> **Exercise details**:
Can the lines below, from the one that holds "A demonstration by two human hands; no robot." to the very end, be echoed exactly, with both ends included and no pictures?

> **Data**:
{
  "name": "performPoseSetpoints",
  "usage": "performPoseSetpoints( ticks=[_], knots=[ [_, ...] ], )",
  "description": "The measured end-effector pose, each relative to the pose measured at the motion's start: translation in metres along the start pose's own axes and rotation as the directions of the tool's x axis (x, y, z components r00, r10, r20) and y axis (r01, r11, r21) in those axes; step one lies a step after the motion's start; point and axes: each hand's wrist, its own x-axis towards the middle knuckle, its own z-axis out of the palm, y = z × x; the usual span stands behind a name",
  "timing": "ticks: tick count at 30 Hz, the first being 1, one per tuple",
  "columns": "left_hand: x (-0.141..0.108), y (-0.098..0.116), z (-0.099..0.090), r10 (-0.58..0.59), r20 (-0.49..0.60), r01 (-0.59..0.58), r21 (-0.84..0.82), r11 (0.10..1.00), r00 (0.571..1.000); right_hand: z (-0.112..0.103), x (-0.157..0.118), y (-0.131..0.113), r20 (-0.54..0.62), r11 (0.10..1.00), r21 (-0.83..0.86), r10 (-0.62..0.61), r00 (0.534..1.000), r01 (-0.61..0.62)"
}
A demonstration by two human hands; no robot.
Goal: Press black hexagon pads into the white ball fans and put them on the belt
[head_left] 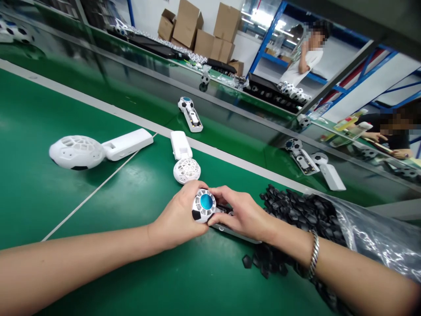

> **Answer area**:
A demonstration by two human hands; no robot.
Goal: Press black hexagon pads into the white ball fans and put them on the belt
[head_left] 

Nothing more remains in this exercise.